-- Opening Marker --

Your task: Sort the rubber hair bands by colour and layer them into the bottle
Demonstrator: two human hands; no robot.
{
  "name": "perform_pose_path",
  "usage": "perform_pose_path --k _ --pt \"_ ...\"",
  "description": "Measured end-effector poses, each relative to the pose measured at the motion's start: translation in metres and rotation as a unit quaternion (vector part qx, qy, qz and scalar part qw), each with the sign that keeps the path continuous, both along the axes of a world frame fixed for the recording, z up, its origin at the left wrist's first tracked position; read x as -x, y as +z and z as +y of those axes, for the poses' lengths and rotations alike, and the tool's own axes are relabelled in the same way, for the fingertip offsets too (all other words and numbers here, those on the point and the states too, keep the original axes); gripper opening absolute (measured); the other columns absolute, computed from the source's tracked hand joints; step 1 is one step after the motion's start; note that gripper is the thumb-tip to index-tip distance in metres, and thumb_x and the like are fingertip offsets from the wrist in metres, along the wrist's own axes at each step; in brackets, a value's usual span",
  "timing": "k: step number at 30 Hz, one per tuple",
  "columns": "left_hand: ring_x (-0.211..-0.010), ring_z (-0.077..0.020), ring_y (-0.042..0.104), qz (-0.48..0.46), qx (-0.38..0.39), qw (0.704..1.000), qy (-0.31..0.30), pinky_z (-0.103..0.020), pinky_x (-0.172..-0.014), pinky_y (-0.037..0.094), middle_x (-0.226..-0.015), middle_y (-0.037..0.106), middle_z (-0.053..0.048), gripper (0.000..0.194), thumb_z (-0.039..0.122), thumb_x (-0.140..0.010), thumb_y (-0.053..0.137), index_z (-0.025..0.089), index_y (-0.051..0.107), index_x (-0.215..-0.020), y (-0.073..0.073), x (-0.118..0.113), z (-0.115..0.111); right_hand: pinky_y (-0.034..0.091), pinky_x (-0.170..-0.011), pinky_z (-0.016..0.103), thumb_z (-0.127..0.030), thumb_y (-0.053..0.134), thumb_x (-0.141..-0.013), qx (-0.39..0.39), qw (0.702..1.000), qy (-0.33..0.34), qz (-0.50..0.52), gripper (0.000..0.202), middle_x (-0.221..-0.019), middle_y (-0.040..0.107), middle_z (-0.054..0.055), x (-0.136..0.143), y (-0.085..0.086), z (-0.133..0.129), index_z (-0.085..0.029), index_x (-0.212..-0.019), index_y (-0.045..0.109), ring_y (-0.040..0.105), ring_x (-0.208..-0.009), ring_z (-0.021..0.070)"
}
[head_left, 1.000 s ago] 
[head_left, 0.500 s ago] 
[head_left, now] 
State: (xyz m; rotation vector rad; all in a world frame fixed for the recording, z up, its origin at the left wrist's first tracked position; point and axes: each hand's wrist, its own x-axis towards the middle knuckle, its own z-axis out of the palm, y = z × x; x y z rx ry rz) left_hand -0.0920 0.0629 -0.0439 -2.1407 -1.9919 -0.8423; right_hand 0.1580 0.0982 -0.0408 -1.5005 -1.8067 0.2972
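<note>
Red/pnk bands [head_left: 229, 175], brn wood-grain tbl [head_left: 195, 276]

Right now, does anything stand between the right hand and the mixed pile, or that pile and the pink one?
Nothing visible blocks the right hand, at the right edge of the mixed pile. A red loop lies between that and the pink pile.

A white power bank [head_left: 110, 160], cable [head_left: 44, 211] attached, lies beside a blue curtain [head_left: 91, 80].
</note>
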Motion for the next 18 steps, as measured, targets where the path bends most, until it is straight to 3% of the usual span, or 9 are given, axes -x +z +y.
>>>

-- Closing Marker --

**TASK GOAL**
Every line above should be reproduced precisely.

**ANSWER TO THE EXERCISE**
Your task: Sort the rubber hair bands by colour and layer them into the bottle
Demonstrator: two human hands; no robot.
{
  "name": "perform_pose_path",
  "usage": "perform_pose_path --k _ --pt \"_ ...\"",
  "description": "Measured end-effector poses, each relative to the pose measured at the motion's start: translation in metres and rotation as a unit quaternion (vector part qx, qy, qz and scalar part qw), each with the sign that keeps the path continuous, both along the axes of a world frame fixed for the recording, z up, its origin at the left wrist's first tracked position; read x as -x, y as +z and z as +y of those axes, for the poses' lengths and rotations alike, and the tool's own axes are relabelled in the same way, for the fingertip offsets too (all other words and numbers here, those on the point and the states too, keep the original axes); gripper opening absolute (measured); the other columns absolute, computed from the source's tracked hand joints; step 1 is one step after the motion's start; note that gripper is the thumb-tip to index-tip distance in metres, and thumb_x and the like are fingertip offsets from the wrist in metres, along the wrist's own axes at each step; in brackets, a value's usual span",
  "timing": "k: step number at 30 Hz, one per tuple",
  "columns": "left_hand: ring_x (-0.211..-0.010), ring_z (-0.077..0.020), ring_y (-0.042..0.104), qz (-0.48..0.46), qx (-0.38..0.39), qw (0.704..1.000), qy (-0.31..0.30), pinky_z (-0.103..0.020), pinky_x (-0.172..-0.014), pinky_y (-0.037..0.094), middle_x (-0.226..-0.015), middle_y (-0.037..0.106), middle_z (-0.053..0.048), gripper (0.000..0.194), thumb_z (-0.039..0.122), thumb_x (-0.140..0.010), thumb_y (-0.053..0.137), index_z (-0.025..0.089), index_y (-0.051..0.107), index_x (-0.215..-0.020), y (-0.073..0.073), x (-0.118..0.113), z (-0.115..0.111); right_hand: pinky_y (-0.034..0.091), pinky_x (-0.170..-0.011), pinky_z (-0.016..0.103), thumb_z (-0.127..0.030), thumb_y (-0.053..0.134), thumb_x (-0.141..-0.013), qx (-0.39..0.39), qw (0.702..1.000), qy (-0.33..0.34), qz (-0.50..0.52), gripper (0.000..0.202), middle_x (-0.221..-0.019), middle_y (-0.040..0.107), middle_z (-0.054..0.055), x (-0.136..0.143), y (-0.085..0.086), z (-0.133..0.129), index_z (-0.085..0.029), index_x (-0.212..-0.019), index_y (-0.045..0.109), ring_y (-0.040..0.105), ring_x (-0.208..-0.009), ring_z (-0.021..0.070)"
}
[head_left, 1.000 s ago] 
[head_left, 0.500 s ago] 
[head_left, now] 
State: (xyz m; rotation vector rad; all in a world frame fixed for the recording, z up, its origin at the left wrist's first tracked position; point and axes: each hand's wrist, its own x-axis towards the middle knuckle, its own z-axis out of the palm, y = z × x; x y z rx ry rz) left_hand -0.0920 0.0629 -0.0439 -2.1407 -1.9919 -0.8423; right_hand 0.1580 0.0982 -0.0408 -1.5005 -1.8067 0.2972
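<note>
Red/pnk bands [head_left: 229, 175], brn wood-grain tbl [head_left: 195, 276]

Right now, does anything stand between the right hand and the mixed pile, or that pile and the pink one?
Nothing visible blocks the right hand, at the right edge of the mixed pile. A red loop lies between that and the pink pile.

A white power bank [head_left: 110, 160], cable [head_left: 44, 211] attached, lies beside a blue curtain [head_left: 91, 80].
</note>
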Motion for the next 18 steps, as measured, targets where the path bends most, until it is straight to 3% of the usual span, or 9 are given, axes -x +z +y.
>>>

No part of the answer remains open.